Rye Barcott, a former Marine captain who led intelligence squads in Iraq, said he was shocked at the lack of training he saw among some interrogators. When he visited the Abu Ghraib prison, there were 5,000 detainees and less than two dozen interrogators. Many were just 19 years old, learning on the job.
"This is too important to just learn on the job," Barcott said.
Barcott, a 2001 graduate of the University of North Carolina-Chapel Hill who's now studying at Harvard, met with Price and his staff as they developed a long-term strategy for interrogators. The best interrogators understand that they're conducting a negotiation, Barcott said.
"Power is held in both hands, and the skilled interrogator knows that," he said.
For now, Price is working to get the Center for Excellence and his ideas for long-term career growth inserted into the intelligence authorization bill. Price said he would like to see the Obama administration take on the issue as well, though he hasn't talked in detail with officials there.
Just after becoming president, Obama ordered that the Army Field Manual — largely unchanged since World War II — would be used as the guide to interrogations. It includes techniques with monikers such as "Pride and Ego," "Mutt and Jeff," and "We Know All."
The decision was meant to quell coercive techniques.

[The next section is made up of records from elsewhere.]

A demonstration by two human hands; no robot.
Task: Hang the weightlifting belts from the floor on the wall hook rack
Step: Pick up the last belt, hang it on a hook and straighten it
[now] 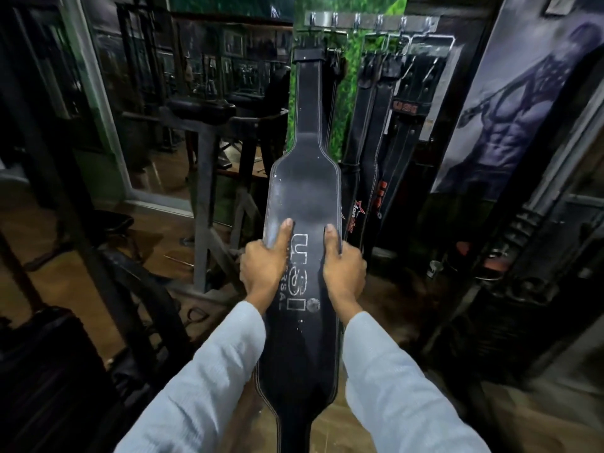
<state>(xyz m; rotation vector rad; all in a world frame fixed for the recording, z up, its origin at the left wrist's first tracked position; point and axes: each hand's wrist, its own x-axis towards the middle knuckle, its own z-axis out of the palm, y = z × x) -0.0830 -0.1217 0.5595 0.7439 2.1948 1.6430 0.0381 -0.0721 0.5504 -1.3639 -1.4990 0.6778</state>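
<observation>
A long black weightlifting belt (305, 191) with white "USI" lettering stretches from my hands up to the wall hook rack (369, 22), its buckle end right under the rack's left hooks. My left hand (264, 269) grips the belt's left edge at its wide middle, thumb on top. My right hand (343, 269) grips the right edge the same way. Whether the buckle sits on a hook I cannot tell. Several other black belts (376, 125) hang from the hooks to the right.
A metal gym bench frame (206, 178) stands to the left, before a mirrored wall. A large bodybuilder poster (523, 109) leans at right, with a weight machine (523, 256) below it. A dark padded object (49, 371) fills the lower left. The floor is brown wood.
</observation>
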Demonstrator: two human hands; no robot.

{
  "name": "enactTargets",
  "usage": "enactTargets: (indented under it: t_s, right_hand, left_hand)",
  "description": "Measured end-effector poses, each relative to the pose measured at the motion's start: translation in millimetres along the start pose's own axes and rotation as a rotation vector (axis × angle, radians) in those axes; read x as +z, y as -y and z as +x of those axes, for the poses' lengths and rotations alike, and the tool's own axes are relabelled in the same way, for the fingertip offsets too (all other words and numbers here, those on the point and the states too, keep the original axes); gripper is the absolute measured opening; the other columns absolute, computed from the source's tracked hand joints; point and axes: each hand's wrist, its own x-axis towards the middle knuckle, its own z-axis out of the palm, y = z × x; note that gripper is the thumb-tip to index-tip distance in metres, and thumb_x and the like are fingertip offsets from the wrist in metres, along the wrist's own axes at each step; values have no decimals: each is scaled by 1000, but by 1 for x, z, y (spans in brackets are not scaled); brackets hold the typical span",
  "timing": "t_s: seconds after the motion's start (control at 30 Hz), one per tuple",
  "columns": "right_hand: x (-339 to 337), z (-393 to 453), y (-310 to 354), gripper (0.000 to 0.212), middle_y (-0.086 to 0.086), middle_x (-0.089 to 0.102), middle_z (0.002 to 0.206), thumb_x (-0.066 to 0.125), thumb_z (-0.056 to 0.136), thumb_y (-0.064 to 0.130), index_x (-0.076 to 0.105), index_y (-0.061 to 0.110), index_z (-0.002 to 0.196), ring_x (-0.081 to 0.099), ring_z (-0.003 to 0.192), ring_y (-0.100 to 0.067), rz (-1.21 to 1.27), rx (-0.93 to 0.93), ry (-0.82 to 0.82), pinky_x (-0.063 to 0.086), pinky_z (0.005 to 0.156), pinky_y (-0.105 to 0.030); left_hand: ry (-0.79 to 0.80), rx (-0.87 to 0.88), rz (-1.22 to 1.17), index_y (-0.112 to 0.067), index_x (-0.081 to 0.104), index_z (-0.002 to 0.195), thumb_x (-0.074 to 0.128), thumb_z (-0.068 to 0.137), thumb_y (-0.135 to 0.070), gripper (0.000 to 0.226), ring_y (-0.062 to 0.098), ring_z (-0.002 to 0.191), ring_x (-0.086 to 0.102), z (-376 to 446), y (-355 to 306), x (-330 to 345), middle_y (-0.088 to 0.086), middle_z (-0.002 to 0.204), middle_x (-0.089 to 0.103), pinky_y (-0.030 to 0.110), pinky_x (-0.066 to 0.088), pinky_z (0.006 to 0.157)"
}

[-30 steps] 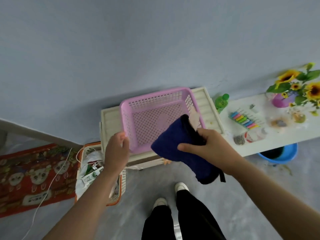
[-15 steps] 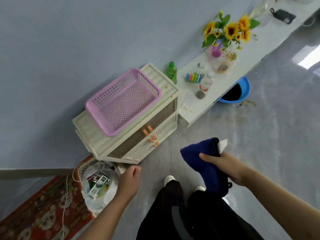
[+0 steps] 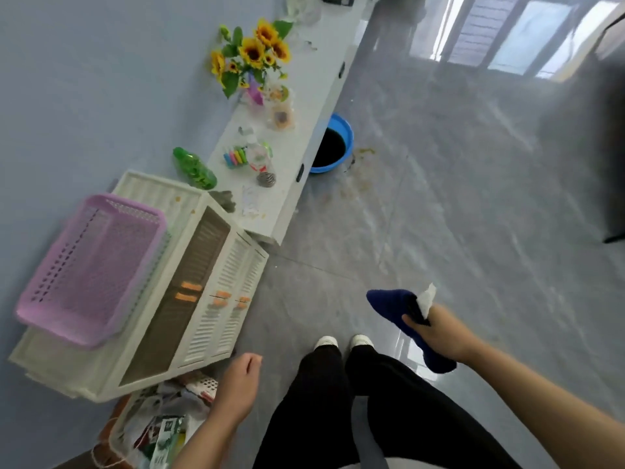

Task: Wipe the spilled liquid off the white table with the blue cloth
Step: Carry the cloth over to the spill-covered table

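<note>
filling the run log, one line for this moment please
phase: carrying | right hand: grips blue cloth | left hand: empty | white table: not yet wiped

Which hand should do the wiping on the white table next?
Right. The right hand already has the blue cloth in its grip, and the left hand hangs empty by the cabinet, away from the white table.

The dark blue cloth (image 3: 394, 308), bunched with a white tag, hangs over the floor, well apart from the long white worktop (image 3: 306, 106) with its pale spill.
</note>
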Motion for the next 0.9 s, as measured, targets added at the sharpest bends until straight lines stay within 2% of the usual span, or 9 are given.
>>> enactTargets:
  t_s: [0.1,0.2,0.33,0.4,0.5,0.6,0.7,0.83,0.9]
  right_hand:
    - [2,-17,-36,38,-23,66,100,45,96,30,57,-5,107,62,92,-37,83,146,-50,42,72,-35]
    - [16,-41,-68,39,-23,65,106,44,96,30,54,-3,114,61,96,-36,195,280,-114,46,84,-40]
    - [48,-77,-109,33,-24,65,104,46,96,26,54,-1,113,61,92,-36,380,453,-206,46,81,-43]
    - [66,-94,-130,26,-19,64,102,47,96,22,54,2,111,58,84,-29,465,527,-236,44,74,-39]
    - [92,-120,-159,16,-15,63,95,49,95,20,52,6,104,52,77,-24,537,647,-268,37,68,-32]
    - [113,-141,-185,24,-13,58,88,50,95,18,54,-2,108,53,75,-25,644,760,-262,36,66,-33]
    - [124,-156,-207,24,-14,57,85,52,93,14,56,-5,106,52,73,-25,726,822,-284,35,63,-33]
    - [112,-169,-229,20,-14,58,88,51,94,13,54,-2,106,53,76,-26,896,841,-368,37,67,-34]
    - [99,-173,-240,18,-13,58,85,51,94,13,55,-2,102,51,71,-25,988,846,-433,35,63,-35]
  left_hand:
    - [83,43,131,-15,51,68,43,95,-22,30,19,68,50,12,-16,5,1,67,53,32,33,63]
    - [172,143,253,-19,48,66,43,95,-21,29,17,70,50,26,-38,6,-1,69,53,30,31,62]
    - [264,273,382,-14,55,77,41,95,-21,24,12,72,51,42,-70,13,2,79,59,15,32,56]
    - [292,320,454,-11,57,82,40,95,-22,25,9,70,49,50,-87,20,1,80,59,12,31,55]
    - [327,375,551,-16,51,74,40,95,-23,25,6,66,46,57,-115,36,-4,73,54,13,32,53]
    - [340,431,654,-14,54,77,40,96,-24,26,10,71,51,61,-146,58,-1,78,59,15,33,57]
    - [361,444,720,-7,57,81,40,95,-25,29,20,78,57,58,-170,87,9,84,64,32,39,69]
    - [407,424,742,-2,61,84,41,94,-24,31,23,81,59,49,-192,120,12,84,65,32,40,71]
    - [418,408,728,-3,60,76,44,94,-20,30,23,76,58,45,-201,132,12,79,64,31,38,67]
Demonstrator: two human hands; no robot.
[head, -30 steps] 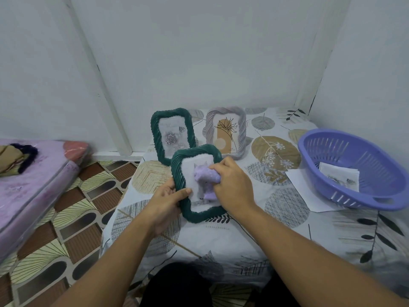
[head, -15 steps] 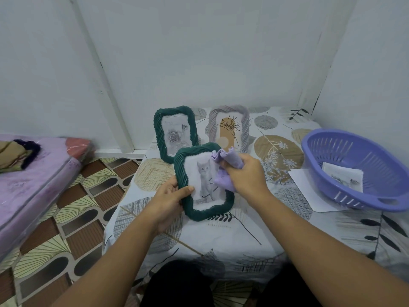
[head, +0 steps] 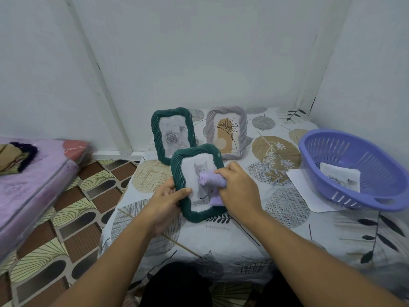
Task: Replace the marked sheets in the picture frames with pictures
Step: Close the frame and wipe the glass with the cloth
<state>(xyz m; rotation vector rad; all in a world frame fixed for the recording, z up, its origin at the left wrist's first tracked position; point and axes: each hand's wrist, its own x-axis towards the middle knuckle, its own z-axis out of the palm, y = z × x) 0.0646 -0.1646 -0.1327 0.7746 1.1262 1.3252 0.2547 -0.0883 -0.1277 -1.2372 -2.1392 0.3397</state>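
- The step in hand looks like finishing: the green frame [head: 197,183], already fitted with a kitten picture, is held tilted just in front of the rose frame [head: 173,132].
- The left hand [head: 164,201] grips its left edge; the right hand [head: 238,189] clutches a purple cloth [head: 211,181] against the glass.
- Next, likely standing it beside the rose frame, gently.
- The cloth hides the kitten's middle; the sheets in the basket [head: 354,169], right of the frame, are too small to read.

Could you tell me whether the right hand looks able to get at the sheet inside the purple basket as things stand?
Probably yes, once freed: the right hand grips a purple cloth, but the purple basket is open-topped on its side, with nothing over the sheet.
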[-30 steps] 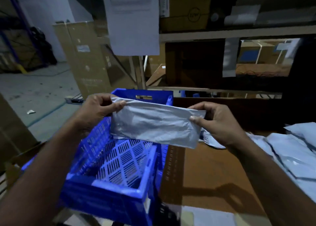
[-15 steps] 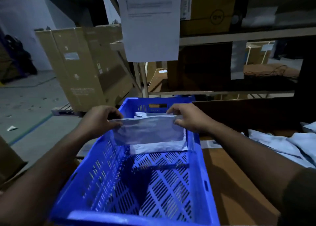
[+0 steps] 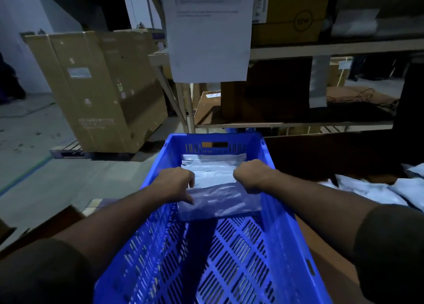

Scientists, however, said even the Army's methods require study.
"Virtually none of them — or their underlying assumptions — are based on scientific research," Randy Borum, a forensic psychologist at the University of South Florida, wrote in the Intelligence Science Board's report.
James Carafano, a senior fellow in homeland security and defense at the conservative Heritage Foundation, agreed that research might help. However, he said that it might come too late to be useful in the U.S. military operations in Iraq and Afghanistan.
He said it would be wrong to presume that noncoercive techniques would work better than coercion.
"There are all kinds of things about (the proposal) that make me pessimistic," Carafano said. "Science proceeds at its own pace and doesn't respond well to public policy."
And here, even some researchers agree.
Coulam, one of the Intelligence Science Board report's authors, said that science could never answer definitively whether torture works. Interrogators still would have to consider political and ethical risks for every situation.
"Some of this is against the law, and do we really want to tolerate this level of illegality?" he asked.
"Science alone isn't going to get us off the hook either way here."